Activity:
Each line below needs to be restated word for word.

Given data:

════

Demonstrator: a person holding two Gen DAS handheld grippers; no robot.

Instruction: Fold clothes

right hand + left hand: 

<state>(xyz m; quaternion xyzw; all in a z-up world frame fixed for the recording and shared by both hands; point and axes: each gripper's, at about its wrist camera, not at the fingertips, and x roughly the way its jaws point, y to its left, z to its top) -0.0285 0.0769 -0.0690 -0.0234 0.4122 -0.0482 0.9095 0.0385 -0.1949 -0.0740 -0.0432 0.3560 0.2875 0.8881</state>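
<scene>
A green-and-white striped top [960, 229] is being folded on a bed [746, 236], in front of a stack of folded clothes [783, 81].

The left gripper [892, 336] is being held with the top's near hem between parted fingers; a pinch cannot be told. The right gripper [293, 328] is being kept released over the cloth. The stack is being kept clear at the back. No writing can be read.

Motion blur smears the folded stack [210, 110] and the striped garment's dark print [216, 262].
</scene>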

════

Written response:
Demonstrator: a person holding two Gen DAS handheld grippers; no robot.

Instruction: Fold clothes

right hand + left hand: 

<state>(xyz m; quaternion xyzw; all in a z-up world frame fixed for the recording and shared by both hands; point and axes: each gripper's, at about its wrist camera, not at the fingertips, and x roughly the way its jaws point, y to its left, z to its top) -0.0285 0.0769 -0.0690 -0.0234 0.4122 -0.0482 0.9095 0.0385 -0.1949 -0.0740 -0.0432 0.3560 0.2875 0.8881</state>
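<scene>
A green-and-white striped top [960, 229] is being folded on a bed [746, 236], in front of a stack of folded clothes [783, 81].

The left gripper [892, 336] is being held with the top's near hem between parted fingers; a pinch cannot be told. The right gripper [293, 328] is being kept released over the cloth. The stack is being kept clear at the back. No writing can be read.

Motion blur smears the folded stack [210, 110] and the striped garment's dark print [216, 262].
</scene>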

Reply complete, and nothing else is required.